Present an exact copy of each line below.
>>>>
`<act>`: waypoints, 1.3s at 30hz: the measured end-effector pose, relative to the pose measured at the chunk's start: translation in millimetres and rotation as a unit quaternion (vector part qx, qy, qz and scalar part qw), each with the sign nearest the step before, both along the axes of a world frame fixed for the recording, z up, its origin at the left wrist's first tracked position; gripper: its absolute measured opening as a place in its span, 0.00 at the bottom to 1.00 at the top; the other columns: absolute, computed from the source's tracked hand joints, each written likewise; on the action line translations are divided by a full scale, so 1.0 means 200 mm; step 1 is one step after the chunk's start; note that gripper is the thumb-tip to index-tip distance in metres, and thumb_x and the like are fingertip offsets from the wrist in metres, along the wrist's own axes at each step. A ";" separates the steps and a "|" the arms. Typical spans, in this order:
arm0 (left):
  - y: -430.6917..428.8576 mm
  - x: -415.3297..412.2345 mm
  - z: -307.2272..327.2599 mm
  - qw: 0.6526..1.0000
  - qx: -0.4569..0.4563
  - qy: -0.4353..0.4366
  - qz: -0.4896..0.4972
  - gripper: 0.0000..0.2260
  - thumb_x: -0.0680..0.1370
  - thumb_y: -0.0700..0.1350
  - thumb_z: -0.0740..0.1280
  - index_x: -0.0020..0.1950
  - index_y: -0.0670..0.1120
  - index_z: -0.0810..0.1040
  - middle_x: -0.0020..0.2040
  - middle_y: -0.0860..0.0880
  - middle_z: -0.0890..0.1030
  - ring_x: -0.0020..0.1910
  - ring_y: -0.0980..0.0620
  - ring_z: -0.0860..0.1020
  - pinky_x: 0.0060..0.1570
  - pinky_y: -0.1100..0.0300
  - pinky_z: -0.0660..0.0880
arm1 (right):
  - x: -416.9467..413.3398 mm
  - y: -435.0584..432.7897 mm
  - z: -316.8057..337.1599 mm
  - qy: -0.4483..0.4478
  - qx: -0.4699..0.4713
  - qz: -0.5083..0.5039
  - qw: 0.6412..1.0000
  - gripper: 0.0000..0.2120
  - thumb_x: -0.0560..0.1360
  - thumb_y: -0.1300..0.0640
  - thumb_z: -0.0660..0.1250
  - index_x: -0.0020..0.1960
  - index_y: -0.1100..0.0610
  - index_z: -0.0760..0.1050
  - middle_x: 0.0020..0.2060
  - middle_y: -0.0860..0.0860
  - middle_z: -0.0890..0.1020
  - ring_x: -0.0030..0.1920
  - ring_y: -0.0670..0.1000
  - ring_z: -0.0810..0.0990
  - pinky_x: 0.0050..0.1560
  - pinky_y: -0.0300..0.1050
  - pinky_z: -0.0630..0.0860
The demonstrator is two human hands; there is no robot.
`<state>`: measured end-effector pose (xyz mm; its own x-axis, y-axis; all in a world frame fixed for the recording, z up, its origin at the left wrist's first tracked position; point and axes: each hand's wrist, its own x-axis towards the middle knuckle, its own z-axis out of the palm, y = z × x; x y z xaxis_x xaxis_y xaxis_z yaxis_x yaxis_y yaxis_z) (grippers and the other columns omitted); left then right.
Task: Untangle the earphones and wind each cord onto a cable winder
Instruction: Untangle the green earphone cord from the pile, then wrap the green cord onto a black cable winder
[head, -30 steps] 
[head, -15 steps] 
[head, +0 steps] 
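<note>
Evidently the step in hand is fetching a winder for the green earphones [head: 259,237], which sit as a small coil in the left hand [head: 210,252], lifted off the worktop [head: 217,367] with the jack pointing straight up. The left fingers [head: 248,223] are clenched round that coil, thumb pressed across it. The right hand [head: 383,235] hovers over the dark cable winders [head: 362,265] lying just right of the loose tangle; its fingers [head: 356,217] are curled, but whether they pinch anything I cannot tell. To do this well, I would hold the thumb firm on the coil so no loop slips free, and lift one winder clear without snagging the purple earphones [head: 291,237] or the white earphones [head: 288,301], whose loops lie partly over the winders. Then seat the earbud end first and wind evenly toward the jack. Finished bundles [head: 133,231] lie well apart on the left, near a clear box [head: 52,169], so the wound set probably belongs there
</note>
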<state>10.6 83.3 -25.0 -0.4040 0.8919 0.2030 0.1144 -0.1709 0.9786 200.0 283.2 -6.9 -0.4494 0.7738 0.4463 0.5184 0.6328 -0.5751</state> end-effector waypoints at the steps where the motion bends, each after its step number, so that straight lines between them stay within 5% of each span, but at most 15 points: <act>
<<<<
__Answer space__.
`<act>`: waypoints, 1.3s at 30hz: the measured end-effector pose, relative to the pose measured at the chunk's start: translation in millimetres and rotation as a unit quaternion (vector part qx, qy, qz and scalar part qw), each with the sign nearest the step before, both along the axes of a world frame fixed for the recording, z up, its origin at the left wrist's first tracked position; gripper: its absolute measured opening as a place in its span, 0.00 at the bottom to 1.00 at the top; the other columns: absolute, computed from the source's tracked hand joints, each written likewise; on the action line translations are divided by a full scale, so 1.0 means 200 mm; step 1 is one step after the chunk's start; note that gripper is the thumb-tip to index-tip distance in metres, and thumb_x and the like are fingertip offsets from the wrist in metres, along the wrist's own axes at each step. A ";" separates the steps and a "|" the arms. Typical spans, in this order:
arm0 (left):
  - y: -430.6917..428.8576 mm
  - x: -415.3297..412.2345 mm
  - z: -307.2272..327.2599 mm
  - qw: 0.6526..1.0000
  - qx: -0.4569..0.4563
  - qy: -0.4353..0.4366
  - qz: -0.4896..0.4972
  - gripper: 0.0000..0.2260
  - thumb_x: -0.0680..0.1370
  - thumb_y: -0.0700..0.1350
  - thumb_z: -0.0740..0.1280
  - index_x: -0.0020..0.1950
  - index_y: -0.0670..0.1120
  - index_z: -0.0810..0.1040
  - middle_x: -0.0020..0.2040
  - middle_y: -0.0860..0.0880
  - middle_z: -0.0890..0.1030
  - ring_x: -0.0020..0.1910
  - ring_y: -0.0980..0.0620
  - ring_z: -0.0860..0.1020
  - pinky_x: 0.0060..0.1570
  - pinky_y: -0.1100..0.0300
  - pinky_z: -0.0660..0.0880
arm1 (right):
  - x: -416.9467..413.3398 mm
  - y: -435.0584..432.7897 mm
  - z: -316.8057..337.1599 mm
  - qy: -0.4483..0.4478
  - qx: -0.4699..0.4713
  - qz: -0.5083..0.5039
  - qw: 0.6412..1.0000
  - gripper: 0.0000..0.2120
  - thumb_x: -0.0560..0.1360
  - thumb_y: -0.1300..0.0640
  - thumb_z: -0.0660..0.1250
  - index_x: -0.0020..0.1960
  - index_y: -0.1100..0.0610
  - index_z: -0.0760..0.1050
  - middle_x: 0.0020..0.2060
  - middle_y: -0.0860..0.0860
  - middle_z: -0.0890..0.1020
  - ring_x: -0.0030..0.1920
  - ring_y: -0.0670..0.1000
  - ring_z: -0.0810..0.0990
  - pinky_x: 0.0050..0.1560
  - pinky_y: -0.0300..0.1050
  - pinky_z: -0.0630..0.0860
The demonstrator is two human hands; there is no robot.
`<state>`: measured end-effector pose (xyz mm; its own x-axis, y-axis; all in a world frame fixed for the recording, z up, its origin at the left wrist's first tracked position; point and axes: each hand's wrist, its own x-axis towards the middle knuckle, its own z-axis out of the palm, y = z × x; x y z xaxis_x xaxis_y xaxis_z yaxis_x yaxis_y yaxis_z) (grippers and the other columns omitted); left then right.
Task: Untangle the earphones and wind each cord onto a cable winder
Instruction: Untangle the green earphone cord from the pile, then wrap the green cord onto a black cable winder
[head, -30 steps] 
[head, -15 steps] 
[head, +0 steps] 
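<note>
Evidently the step in hand is fetching a winder for the green earphones [head: 259,237], which sit as a small coil in the left hand [head: 210,252], lifted off the worktop [head: 217,367] with the jack pointing straight up. The left fingers [head: 248,223] are clenched round that coil, thumb pressed across it. The right hand [head: 383,235] hovers over the dark cable winders [head: 362,265] lying just right of the loose tangle; its fingers [head: 356,217] are curled, but whether they pinch anything I cannot tell. To do this well, I would hold the thumb firm on the coil so no loop slips free, and lift one winder clear without snagging the purple earphones [head: 291,237] or the white earphones [head: 288,301], whose loops lie partly over the winders. Then seat the earbud end first and wind evenly toward the jack. Finished bundles [head: 133,231] lie well apart on the left, near a clear box [head: 52,169], so the wound set probably belongs there
</note>
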<state>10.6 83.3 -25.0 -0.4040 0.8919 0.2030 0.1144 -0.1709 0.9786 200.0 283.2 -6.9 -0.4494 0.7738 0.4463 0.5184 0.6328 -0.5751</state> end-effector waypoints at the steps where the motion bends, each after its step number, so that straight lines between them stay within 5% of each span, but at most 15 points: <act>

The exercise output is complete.